The facilitation of City 2.0 is driven by the success of Web 2.0 and the increasing delivery of the internet to mobile data and wifi enabled devices, as well as the increased availability, integration and complexity of government owned data.
Using the transition into Web 2.0 as the template, and its starting point of the Dot.Com crash, it could be interpreted that the latest real estate collapse could be paving the way for a transition into City 2.0. Web 2.0 was about facilitating social interaction online and turning text data into visual data. City 2.0 could more aptly be seen as a transition of unconnected buildings, to data generating connected buildings, providing information over a network, to be used in planning, strategy and program development.

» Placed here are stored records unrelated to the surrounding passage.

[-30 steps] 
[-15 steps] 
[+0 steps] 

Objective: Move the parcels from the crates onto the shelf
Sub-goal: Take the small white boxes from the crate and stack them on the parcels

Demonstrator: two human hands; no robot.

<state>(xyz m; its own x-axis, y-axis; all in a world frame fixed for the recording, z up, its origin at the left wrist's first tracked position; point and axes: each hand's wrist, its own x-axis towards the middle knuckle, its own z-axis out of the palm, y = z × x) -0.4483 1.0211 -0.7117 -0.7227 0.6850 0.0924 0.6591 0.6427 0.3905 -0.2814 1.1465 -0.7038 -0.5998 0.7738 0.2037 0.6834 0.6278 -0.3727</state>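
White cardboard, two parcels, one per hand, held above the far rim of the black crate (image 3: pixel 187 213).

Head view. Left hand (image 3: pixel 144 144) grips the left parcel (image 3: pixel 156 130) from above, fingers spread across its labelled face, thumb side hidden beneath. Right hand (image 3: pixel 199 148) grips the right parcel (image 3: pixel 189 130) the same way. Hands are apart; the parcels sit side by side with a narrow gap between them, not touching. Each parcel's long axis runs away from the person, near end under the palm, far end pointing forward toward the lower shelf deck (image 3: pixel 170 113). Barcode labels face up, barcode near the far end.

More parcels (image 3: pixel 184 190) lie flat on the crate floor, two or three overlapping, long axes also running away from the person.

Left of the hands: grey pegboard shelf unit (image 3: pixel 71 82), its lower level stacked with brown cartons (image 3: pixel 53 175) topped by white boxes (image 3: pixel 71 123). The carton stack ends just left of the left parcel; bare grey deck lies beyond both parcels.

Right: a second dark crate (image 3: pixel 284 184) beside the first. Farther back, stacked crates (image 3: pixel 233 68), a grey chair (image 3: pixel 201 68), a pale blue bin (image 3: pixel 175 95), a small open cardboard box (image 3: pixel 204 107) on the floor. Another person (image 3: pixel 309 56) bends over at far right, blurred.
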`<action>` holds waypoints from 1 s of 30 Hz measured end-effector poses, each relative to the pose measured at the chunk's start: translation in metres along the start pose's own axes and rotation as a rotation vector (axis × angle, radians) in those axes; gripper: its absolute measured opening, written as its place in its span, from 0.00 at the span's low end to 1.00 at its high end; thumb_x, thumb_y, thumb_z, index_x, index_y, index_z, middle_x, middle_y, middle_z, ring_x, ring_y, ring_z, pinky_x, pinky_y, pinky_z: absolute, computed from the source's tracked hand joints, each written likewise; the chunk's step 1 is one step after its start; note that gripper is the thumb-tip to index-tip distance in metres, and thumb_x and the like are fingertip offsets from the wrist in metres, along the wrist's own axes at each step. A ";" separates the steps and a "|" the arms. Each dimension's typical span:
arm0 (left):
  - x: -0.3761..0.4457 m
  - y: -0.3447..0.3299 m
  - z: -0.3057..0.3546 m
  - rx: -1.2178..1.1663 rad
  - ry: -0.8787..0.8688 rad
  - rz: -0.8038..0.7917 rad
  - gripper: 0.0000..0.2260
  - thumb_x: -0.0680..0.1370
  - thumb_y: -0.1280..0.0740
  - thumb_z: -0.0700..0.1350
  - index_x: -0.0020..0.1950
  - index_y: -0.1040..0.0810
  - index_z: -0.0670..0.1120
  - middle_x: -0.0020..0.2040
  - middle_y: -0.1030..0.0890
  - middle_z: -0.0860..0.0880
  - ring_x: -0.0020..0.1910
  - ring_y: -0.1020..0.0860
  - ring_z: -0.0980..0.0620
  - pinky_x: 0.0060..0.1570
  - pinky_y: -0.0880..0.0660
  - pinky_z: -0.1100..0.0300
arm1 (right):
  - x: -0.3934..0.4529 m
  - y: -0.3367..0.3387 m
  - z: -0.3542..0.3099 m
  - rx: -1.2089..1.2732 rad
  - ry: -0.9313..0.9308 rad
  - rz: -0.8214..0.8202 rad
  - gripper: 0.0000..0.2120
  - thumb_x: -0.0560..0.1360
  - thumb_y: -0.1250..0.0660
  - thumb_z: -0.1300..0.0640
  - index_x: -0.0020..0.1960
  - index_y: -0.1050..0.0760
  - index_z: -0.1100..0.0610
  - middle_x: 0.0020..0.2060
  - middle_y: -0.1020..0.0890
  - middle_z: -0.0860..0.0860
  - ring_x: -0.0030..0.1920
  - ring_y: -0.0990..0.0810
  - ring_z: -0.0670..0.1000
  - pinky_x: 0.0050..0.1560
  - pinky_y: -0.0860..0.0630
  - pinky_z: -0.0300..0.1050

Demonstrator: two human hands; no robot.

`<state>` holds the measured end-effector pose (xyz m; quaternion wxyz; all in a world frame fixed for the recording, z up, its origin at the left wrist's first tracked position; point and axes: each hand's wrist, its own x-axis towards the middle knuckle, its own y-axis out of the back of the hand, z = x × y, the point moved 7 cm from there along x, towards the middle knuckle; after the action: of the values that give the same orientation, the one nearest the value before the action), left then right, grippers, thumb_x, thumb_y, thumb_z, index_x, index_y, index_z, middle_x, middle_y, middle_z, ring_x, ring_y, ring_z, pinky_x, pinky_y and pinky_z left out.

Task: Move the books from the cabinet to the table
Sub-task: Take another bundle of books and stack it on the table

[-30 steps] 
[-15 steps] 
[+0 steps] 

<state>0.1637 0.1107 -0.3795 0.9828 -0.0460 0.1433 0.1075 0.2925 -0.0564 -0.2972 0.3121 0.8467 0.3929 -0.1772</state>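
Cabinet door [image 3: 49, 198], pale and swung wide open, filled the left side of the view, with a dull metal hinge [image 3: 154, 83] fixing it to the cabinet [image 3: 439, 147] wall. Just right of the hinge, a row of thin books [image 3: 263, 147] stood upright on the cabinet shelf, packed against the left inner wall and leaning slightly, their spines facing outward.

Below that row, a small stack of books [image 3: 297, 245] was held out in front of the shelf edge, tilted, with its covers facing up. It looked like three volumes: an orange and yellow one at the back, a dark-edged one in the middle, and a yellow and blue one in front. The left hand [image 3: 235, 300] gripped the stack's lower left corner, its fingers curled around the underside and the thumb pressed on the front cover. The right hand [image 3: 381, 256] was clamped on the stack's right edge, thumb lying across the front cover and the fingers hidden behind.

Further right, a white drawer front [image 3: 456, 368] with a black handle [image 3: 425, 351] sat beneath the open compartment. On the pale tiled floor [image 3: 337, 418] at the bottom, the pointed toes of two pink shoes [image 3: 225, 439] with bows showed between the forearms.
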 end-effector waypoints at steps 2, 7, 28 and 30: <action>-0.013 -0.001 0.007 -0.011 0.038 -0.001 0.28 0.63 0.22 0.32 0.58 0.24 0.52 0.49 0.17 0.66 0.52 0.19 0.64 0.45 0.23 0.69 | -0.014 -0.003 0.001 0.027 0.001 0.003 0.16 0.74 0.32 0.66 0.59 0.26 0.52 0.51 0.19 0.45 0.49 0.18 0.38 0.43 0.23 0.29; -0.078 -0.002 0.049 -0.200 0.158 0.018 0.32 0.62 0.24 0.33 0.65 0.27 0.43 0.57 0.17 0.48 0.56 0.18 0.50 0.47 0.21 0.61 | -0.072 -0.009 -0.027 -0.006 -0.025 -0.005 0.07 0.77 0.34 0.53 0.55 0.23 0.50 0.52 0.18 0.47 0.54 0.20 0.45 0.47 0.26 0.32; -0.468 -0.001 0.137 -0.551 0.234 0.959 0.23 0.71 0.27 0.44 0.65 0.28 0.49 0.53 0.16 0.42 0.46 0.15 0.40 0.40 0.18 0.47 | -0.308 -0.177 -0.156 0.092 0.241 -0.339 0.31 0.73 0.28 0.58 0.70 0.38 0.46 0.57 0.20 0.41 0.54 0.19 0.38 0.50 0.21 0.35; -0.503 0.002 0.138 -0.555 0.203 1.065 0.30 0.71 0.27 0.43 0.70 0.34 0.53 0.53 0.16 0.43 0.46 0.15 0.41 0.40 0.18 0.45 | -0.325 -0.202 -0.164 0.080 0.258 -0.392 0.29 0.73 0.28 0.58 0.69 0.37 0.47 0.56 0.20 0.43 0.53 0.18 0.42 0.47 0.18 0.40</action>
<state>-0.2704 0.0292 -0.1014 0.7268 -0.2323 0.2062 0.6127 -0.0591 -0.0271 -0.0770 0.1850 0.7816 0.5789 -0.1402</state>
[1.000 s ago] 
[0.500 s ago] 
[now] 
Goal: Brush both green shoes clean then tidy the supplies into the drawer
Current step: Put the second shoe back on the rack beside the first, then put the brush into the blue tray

Some challenges the transition of City 2.0 may have to overcome revolve around safety and finances. The Web 2.0 movement was largely powered by volunteer programmers developing open source lines of codes for social, not monetary gain. In an industry such as construction there are safety concerns and building code requirements that need to be maintained, these can limit the possible uses and collection of data, as well as increase the severity of any errors.
Financially the Web 2.0 revolution has seen three major revenue models:
- Advertising model, which relies on users accessing free services to witness contextual and dynamic ads, i.e. Google AdWords,
- Pay-per use model, whereby some users pay for a service that will target other users using the service for free, i.e. eBay sellers, LinkedIn Job Postings
- Aggregated data model, pulling data from many different sources allowing users to browse and compare large datasets, revenue can be generated through lead referrals, or selling generated reports from tracking the analytics of how users browse the aggregated data.
City 2.0 would most likely develop revenue models combining those of Web 2.0 with the standard revenue streams of rent, retail or manufacturing. Online it’s said that content is king. In person, context reigns, generated data would only be as useful as the understanding of external events which lead to its creation.